Fix race condition with enabling SG on many ports at once

When there are many calls to enable security groups on ports there can be sometimes race condition between refresh recource_cache with data get by "pull" call to neutron server and data received with "push" rpc message from neutron server. In such case when "push" message comes with information about updated port (with enabled port_security), in local cache this port is already updated so local AFTER_UPDATE call is not called for such port and its rules in firewall are not updated. It happend quite often in fullstack security groups test because there are 4 ports created in this test and all 4 are updated to apply SG to it one by one. And here's what happen then in details: 1. port 1 was updated in neutron-server so it sends push notification to L2 agent to update security groups, 2. port 1 info was saved in resource cache on L2 agent's side and agent started to configure security groups for this port, 3. as one of steps L2 agent called SecurityGroupServerAPIShim._select_ips_for_remote_group() method; In that method RemoteResourceCache.get_resources() is called and this method asks neutron-server for details about ports from given security_group, 4. in the meantime neutron-server got port update call for second port (with same security group) so it sends to L2 agent informations about 2 ports (as a reply to request sent from L2 agent in step 3), 5. resource cache updates informations about two ports in local cache, returns its data to SecurityGroupServerAPIShim._select_ips_for_remote_group() and all looks fine, 6. but now L2 agent receives push notification with info that port 2 is updated (changed security groups), so it checks info about this port in local cache, 7. in local cache info about port 2 is already WITH updated security group so RemoteResourceCache doesn't trigger local notification about port AFTER UPDATE and L2 agent doesn't know that security groups for this port should be changed This patch fixes it by changing way how items are updated in the resource_cache. For now it is done with record_resource_update() method instead of writing new values directly to resource_cache._type_cache dict. Due to that if resource will be updated during "pull" call to neutron server, local AFTER_UPDATE will still be triggered for such resource. Change-Id: I5a62cc5731c5ba571506a3aa26303a1b0290d37b Closes-Bug: #1742401
2018-01-22 14:01:30 +01:00 · 2018-01-22 14:01:30 +01:00 · 725df3e038
parent bab1ae8812
commit 725df3e038
2 changed files with 18 additions and 1 deletions
--- a/neutron/agent/resource_cache.py
+++ b/neutron/agent/resource_cache.py
@ -80,7 +80,7 @@ class RemoteResourceCache(object):
                # been updated already and pushed to us in another thread.
                LOG.debug("Ignoring stale update for %s: %s", rtype, resource)
                continue
-            self._type_cache(rtype)[resource.id] = resource
+            self.record_resource_update(context, rtype, resource)
        LOG.debug("%s resources returned for queries %s", len(resources),
                  query_ids)
        self._satisfied_server_queries.update(query_ids)
--- a/neutron/tests/unit/agent/test_resource_cache.py
+++ b/neutron/tests/unit/agent/test_resource_cache.py
@ -55,22 +55,39 @@ class RemoteResourceCacheTestCase(base.BaseTestCase):
        self.assertIsNone(self.rcache.get_resource_by_id('goose', 2))

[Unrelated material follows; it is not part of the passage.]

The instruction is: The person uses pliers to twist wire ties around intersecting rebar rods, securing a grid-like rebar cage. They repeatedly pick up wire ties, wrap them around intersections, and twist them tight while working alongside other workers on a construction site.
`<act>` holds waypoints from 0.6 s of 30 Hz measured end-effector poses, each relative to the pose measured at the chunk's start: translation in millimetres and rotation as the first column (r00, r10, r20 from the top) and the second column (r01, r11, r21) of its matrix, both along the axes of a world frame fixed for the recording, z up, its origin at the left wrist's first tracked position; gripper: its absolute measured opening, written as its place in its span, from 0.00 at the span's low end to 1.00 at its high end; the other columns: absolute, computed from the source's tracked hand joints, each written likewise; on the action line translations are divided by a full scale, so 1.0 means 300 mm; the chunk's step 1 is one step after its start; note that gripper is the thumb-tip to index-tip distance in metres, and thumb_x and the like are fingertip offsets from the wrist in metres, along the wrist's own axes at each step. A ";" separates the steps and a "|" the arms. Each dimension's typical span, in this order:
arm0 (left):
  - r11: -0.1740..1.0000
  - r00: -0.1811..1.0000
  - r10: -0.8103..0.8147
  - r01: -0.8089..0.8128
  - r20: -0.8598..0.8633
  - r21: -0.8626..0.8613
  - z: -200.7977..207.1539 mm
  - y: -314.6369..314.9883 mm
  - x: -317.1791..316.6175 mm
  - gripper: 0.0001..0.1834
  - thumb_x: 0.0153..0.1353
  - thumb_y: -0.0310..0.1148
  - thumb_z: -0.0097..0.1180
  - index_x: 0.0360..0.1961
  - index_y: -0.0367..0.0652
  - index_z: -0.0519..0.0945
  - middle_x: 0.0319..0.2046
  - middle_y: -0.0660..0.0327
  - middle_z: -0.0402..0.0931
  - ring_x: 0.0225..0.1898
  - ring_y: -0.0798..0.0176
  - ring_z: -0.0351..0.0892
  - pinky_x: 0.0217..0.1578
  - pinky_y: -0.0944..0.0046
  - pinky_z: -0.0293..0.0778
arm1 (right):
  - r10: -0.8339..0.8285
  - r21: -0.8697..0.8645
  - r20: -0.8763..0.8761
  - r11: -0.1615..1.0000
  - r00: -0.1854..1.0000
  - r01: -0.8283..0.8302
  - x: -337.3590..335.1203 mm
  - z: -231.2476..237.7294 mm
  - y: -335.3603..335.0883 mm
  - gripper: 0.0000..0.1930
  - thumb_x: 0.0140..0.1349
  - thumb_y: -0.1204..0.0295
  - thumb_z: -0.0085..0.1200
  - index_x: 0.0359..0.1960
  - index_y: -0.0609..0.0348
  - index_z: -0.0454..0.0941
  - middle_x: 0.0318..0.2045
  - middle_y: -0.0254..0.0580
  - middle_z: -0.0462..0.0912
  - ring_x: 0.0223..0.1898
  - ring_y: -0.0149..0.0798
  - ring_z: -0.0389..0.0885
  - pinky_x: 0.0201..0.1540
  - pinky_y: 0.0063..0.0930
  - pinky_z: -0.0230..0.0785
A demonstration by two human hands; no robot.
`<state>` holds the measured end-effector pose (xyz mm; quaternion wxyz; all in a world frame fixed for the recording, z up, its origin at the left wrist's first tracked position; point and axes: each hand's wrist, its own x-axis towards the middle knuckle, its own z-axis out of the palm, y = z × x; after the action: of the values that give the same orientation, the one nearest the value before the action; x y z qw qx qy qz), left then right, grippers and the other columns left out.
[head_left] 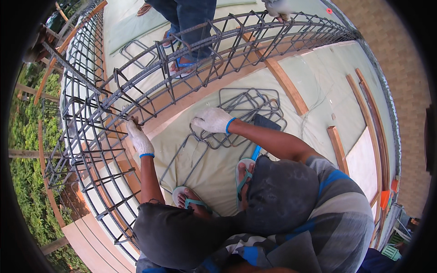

    def test__flood_cache_for_query_pulls_once(self):
+        resources = [OVOLikeThing(66), OVOLikeThing(67)]
+        received_kw = []
+        receiver = lambda *a, **k: received_kw.append(k)
+        registry.subscribe(receiver, 'goose', events.AFTER_UPDATE)
+
+        self._pullmock.bulk_pull.side_effect = [
+            resources,
+            [resources[0]],
+            [resources[1]],
+            [resources[1]]
+        ]
+
        self.rcache._flood_cache_for_query('goose', id=(66, 67),
                                           name=('a', 'b'))
        self._pullmock.bulk_pull.assert_called_once_with(
            mock.ANY, 'goose',
            filter_kwargs={'id': (66, 67), 'name': ('a', 'b')})
+
        self._pullmock.bulk_pull.reset_mock()
        self.rcache._flood_cache_for_query('goose', id=(66, ), name=('a', ))
        self.assertFalse(self._pullmock.called)
        self.rcache._flood_cache_for_query('goose', id=(67, ), name=('b', ))
        self.assertFalse(self._pullmock.called)
+
        # querying by just ID should trigger a new call since ID+name is a more
        # specific query
        self.rcache._flood_cache_for_query('goose', id=(67, ))
        self._pullmock.bulk_pull.assert_called_once_with(
            mock.ANY, 'goose', filter_kwargs={'id': (67, )})

+        self.assertItemsEqual(
+            resources, [rec['updated'] for rec in received_kw])
+
    def test_bulk_pull_doesnt_wipe_out_newer_data(self):
        self.rcache.record_resource_update(
            self.ctx, 'goose', OVOLikeThing(1, revision_number=5))